L’annulation d’une décision de préemption d’un bien immobilier
Par un jugement du 2 février 2024, le Tribunal administratif annule une délibération par laquelle une commune a décidé de préempter un bien immobilier qui avait fait l’objet d’un compromis de vente entre le vendeur et l’acheteur.
L’acheteur a saisi le Tribunal d’une requête en annulation de cette délibération.
En droit, s’agissant de la justification de la préemption, le Tribunal administratif relève classiquement que :
« Les collectivités titulaires du droit de préemption urbain peuvent légalement exercer ce droit, d’une part, si elles justifient, à la date à laquelle elles l’exercent, de la réalité d’un projet d'action ou d'opération d'aménagement répondant aux objets mentionnés à l’article L. 300 1 du code de l’urbanisme, alors même que les caractéristiques précises de ce projet n’auraient pas été définies à cette date, et, d’autre part, si elles font apparaître la nature de ce projet dans la décision de préemption. En outre, la mise en œuvre de ce droit doit, eu égard notamment aux caractéristiques du bien faisant l'objet de l'opération ou au coût prévisible de cette dernière, répondre à un intérêt général suffisant ».

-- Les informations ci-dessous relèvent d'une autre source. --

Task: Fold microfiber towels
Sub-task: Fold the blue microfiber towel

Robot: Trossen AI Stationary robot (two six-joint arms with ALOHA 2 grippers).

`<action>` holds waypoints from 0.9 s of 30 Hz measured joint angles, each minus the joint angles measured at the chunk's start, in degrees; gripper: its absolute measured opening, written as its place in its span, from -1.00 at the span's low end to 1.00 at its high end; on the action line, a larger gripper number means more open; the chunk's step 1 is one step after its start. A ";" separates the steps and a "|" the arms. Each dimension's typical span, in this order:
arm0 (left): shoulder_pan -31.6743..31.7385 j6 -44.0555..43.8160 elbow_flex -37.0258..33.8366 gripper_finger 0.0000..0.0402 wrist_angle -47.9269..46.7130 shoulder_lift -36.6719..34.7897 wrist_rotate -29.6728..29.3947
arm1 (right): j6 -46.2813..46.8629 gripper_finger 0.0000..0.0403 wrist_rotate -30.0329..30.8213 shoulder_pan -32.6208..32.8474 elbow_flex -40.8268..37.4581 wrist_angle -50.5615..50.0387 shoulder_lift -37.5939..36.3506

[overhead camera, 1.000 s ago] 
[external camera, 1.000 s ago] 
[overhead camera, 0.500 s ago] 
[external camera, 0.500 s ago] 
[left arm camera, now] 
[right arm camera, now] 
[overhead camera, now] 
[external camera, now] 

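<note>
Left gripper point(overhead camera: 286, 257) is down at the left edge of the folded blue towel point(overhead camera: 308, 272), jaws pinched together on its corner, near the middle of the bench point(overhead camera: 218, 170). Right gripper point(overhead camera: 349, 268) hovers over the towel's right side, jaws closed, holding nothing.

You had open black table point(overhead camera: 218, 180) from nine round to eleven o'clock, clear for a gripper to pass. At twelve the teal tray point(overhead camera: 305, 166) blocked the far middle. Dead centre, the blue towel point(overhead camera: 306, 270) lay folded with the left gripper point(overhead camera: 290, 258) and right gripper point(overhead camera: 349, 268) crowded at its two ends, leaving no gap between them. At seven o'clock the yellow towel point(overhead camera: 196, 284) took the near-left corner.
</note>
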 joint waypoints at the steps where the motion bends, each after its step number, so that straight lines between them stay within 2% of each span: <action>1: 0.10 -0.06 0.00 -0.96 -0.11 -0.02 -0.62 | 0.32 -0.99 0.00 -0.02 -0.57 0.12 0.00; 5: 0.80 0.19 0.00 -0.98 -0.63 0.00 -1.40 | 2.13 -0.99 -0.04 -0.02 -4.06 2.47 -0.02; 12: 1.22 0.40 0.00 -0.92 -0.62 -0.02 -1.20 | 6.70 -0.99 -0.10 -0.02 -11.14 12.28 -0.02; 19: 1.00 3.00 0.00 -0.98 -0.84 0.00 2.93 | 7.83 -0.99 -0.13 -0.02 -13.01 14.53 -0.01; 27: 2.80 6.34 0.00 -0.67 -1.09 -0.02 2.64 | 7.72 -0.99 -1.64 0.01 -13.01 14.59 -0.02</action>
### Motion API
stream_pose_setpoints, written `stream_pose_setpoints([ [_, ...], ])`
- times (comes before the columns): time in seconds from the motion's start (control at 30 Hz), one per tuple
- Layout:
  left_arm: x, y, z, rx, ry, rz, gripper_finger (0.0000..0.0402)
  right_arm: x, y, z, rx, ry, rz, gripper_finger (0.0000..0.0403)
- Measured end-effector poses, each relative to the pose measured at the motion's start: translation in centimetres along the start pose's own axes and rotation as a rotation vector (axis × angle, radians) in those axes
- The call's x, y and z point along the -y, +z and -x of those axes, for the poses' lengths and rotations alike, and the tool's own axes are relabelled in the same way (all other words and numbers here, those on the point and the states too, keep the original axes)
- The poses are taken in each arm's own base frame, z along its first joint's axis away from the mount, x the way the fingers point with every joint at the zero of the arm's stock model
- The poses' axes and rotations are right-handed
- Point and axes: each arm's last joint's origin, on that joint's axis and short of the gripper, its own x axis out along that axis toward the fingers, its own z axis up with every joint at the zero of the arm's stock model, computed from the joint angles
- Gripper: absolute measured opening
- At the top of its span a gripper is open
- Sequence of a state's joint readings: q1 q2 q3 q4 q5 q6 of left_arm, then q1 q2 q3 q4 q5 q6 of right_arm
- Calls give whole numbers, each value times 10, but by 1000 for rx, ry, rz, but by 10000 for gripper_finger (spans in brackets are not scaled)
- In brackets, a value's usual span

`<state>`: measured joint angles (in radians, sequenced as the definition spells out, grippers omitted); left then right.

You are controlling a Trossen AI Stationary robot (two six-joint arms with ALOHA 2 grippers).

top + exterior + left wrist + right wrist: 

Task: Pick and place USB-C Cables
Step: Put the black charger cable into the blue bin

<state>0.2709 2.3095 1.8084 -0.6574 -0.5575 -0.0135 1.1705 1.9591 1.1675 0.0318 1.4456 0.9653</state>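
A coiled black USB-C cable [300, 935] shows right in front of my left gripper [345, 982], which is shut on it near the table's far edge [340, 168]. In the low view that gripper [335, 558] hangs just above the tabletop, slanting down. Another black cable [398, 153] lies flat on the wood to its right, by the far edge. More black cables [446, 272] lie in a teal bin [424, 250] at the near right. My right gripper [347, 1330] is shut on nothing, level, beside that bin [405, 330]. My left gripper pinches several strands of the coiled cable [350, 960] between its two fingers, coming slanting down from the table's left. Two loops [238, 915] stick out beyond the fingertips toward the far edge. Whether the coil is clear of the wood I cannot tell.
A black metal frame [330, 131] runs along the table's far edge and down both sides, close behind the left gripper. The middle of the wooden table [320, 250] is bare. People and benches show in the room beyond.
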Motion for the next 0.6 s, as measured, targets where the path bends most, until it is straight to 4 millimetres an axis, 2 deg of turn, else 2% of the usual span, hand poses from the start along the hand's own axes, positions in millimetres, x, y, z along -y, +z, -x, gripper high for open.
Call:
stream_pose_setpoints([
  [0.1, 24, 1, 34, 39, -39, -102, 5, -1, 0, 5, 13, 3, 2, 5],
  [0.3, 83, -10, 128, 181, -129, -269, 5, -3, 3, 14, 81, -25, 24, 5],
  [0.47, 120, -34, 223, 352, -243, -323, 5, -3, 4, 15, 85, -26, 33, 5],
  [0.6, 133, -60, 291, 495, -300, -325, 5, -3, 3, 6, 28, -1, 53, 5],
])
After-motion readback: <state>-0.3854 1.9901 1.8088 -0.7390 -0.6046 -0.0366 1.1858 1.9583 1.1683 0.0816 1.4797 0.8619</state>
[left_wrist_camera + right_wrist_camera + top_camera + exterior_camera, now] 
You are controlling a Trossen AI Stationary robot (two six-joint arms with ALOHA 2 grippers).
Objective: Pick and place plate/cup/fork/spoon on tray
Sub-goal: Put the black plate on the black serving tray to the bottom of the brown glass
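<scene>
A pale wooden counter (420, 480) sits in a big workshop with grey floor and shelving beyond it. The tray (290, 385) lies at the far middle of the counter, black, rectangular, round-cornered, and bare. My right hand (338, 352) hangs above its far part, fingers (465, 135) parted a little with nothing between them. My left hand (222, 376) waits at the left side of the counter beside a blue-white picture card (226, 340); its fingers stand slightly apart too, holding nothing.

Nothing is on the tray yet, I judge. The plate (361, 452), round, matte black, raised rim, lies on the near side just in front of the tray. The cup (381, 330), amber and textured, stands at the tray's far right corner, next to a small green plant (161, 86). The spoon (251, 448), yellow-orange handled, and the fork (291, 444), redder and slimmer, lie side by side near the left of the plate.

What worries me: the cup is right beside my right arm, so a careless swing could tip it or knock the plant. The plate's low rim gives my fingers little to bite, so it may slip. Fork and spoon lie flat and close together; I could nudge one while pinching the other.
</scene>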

En l’espèce, pour justifier l’exercice de son droit de préemption et de la réalité de son projet, la commune avait fait valoir que les parcelles litigieuses ont été préemptées dans le cadre d’un projet de création d’une maison médicale ayant vocation à permettre aux praticiens, jusqu’alors installés dans des locaux communaux anciennement à usage de salles de réunion, de bénéficier de locaux adaptés à l’exercice de leurs fonctions. De plus, ce projet devait s’inscrire plus largement dans l’objectif de proposer des services de proximité à ses habitants, en organisant son territoire autour de trois pôles principaux constitués autour de trois communes.
Toutefois, d’abord, le Tribunal a relevé que la Commune se bornait à se prévaloir d’un projet, abandonné, de transformation d’un presbytère en maison médicale en 2019, et d’une réunion organisée avec les professionnels de santé le 17 décembre 2021, le courrier d’invitation à cette réunion étant toutefois dépourvu de toute indication relative à la teneur de la réunion organisée et ne permettant pas d’établir que le projet de création d’une maison médicale y aurait été abordé.
Ensuite, les différentes lettres d’intention des praticiens écrites postérieurement à la décision de préemption témoignant leur intérêt pour le projet de maison médicale n’étaient pas de nature à établir l’antériorité du projet.
En outre, les parcelles litigieuses avaient déjà fait l’objet d’une promesse de vente en 2020 et la commune n’avait pas souhaité exercer son droit de préemption à cette occasion.
Enfin, la surface totale du bien préempté s’étend sur 7 654 m² pour 1 102 m² de bâti alors que la maison médicale projetée n’a vocation à accueillir que sept à huit praticiens.
Dans ces conditions, le moyen tiré de ce que la commune ne justifiait pas de la réalité d’un projet d’action à la date de la décision de préemption doit être accueilli, et la décision de préemption est annulée.